I just got it this morning, and read it. While Devi and Snakewoman show a lot of potential, and so ill be judging them more after a couple of issues, The Sadhu, being historical, has a good basis to work from - and has captured the era (Britian and India around the Indian Rebellion of 1857), very well, playing on real life events and fictionalising them.

It looks as though it will be drawing a lot from actual Indian mythology, history and philosophy - already the band of people that will no doubt be the focus of the comic, seem to have been drawn from the history of both Rebels and Thugs.

In real life, thuggies, where the word thug come from, were a cult of Hindu and Muslim thieves who operated as one of the world's first mafia's, scaring local authorities with deliberate use of excessive violence and fake ritualisation. The British exagerated this mafia, turning it into a real cult, and implying, though ignorance of Indian myths, that it amounted to 'devil worship', using it as an excuse to slaughter villages full of people under the pretext that they were part of this orginisation of petty thieves and murderers. This glorified version of the thuggies has stuck with their history, thus films like Indiana Jones and the Temple of Doom were unashamedly innaccurate representations of the truth, and of Indian religion.

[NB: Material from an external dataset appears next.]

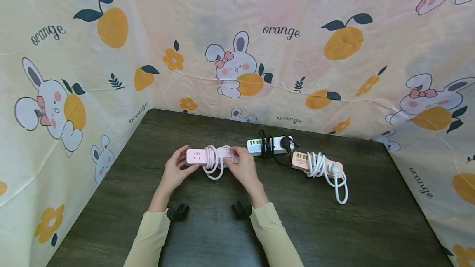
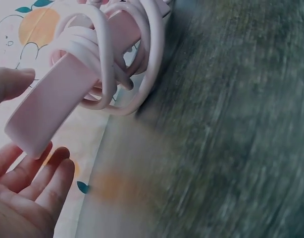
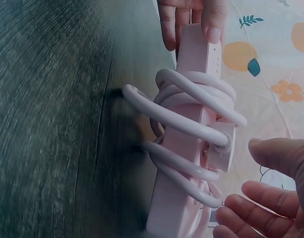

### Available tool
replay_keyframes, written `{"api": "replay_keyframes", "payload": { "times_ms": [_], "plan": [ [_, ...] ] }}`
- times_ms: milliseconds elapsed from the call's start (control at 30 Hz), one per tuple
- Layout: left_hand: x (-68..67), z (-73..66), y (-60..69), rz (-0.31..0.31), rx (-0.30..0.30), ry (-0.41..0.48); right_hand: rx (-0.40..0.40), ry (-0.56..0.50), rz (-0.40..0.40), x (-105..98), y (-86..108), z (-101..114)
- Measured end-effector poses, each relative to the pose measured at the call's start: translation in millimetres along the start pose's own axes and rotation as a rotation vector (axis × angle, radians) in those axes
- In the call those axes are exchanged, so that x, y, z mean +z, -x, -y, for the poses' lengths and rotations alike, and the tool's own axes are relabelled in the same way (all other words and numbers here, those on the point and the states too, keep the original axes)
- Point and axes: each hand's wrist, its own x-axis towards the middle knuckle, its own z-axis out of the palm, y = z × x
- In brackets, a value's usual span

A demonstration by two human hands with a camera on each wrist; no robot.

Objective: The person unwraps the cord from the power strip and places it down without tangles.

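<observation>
A pale pink power strip point(image 1: 196, 157), with its cord point(image 2: 100, 49) wound round the middle, lies between the two hands over the dark table. Its plug point(image 3: 222, 148) sits in the strip. Beside the strip's left end is the left hand point(image 1: 177, 168); in the left wrist view its fingers touch that end, while the thumb stands a little apart. Around the right end is the right hand point(image 1: 243, 166). In the right wrist view its thumb is clear of the strip and its loosely bent fingers lie close to the cord; contact is hard to tell.
A white power strip point(image 1: 254, 146) wrapped with a black cord point(image 1: 268, 147) lies toward the back, right of the hands. Next to it is a peach power strip point(image 1: 299, 160) with a white cord point(image 1: 316, 165). Patterned cloth point(image 1: 285, 61) rises behind the dark table point(image 1: 371, 217).
</observation>
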Motion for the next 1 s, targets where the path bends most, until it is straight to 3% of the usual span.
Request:
{"api": "replay_keyframes", "payload": {
  "times_ms": [133, 267, 467, 733, 1000],
  "plan": [
    [-0.3, -3.8, 0.2, 0.010, -0.039, 0.022, -0.021, 0.009, -0.012, 3, -1.3, 0],
    [-0.1, -2.8, -1.0, 0.015, -0.033, 0.019, -0.044, 0.015, -0.029, 4, -2.1, 1],
    [1.1, 7.2, -8.1, 0.051, 0.000, 0.031, -0.055, 0.008, -0.031, 3, -2.1, 3],
    [-2.6, 8.3, -16.1, 0.132, 0.036, 0.011, -0.049, 0.007, -0.043, 1, -1.8, 2],
    [-3.9, 11.2, -17.0, 0.091, 0.008, 0.004, -0.041, 0.001, -0.038, 0, -3.3, 2]
  ]
}}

The Sadhu seems to have taken this, removed the real-life thuggee societies's crimes, renamed them after 'dacoits', turned them into Rebels against the British, given them proficiency in Indian martial arts like Lathi and Silambam, and is building the story around this climate.

Indigo Al
07-20-2006, 07:30 AM
I'll post more thoughts later after I've re-read it, but i thought it was the best of the the three Virgin debuts thus far.

Samurai
07-21-2006, 01:28 AM
I too have liked it the best, Devi not far behind, and I didn't care for Snake Woman at all.

Sadhu is incredible reminiscent of a character I created 12 years ago called the Avatar. He too was a British soldier in India during the Sepoy Mutinee. He and some other soldiers were involved in stealing antiquities from the ancient Indian temples. They eventually found a lost temple to Yama, the god of death, deep in the jungle. When they returned a week later with a cart to haul the golden statues from the place, they found that the temple was not abandoned, and a ceremony was going on. His compatriots wanted to simply kill the worshippers, but he refused... he was a thief, but would not commit cold-blooded murder like that. They fell to squabbling, which the worshippers overheard, and came to investigate. His fellow thieves turned their guns on the investigating natives, and began killing them. He ordered them to stop firing, but they refused, even when he pointed his own gun at them... they instead turned on him! In the end, he killed all of his fellow soldiers, but was mortally wounded himself in the process.

Whether it was the natives' ceremony, or the multiple deaths, the god Yama appeared and asked what had happened. The natives told him how he had turned on his own men and killed them to prevent the massacre of all the people there. They had been trying to summon Yama to help them in the fight against the British, but he told them he was forbidden from interfereing personally, as all the gods were. However, he could imbue a champion, an Avatar, with immortality and great power, and he could help them. All of the young men had been the first to investigate the disturbance, and had thus been killed, so the dying British soldier who had risked his own life to save the Indians was offered the chance to become the Avatar. He agreed, and ever since then, he has been a protector of humanity, both from human brutality as well as all manner of supernatural threats.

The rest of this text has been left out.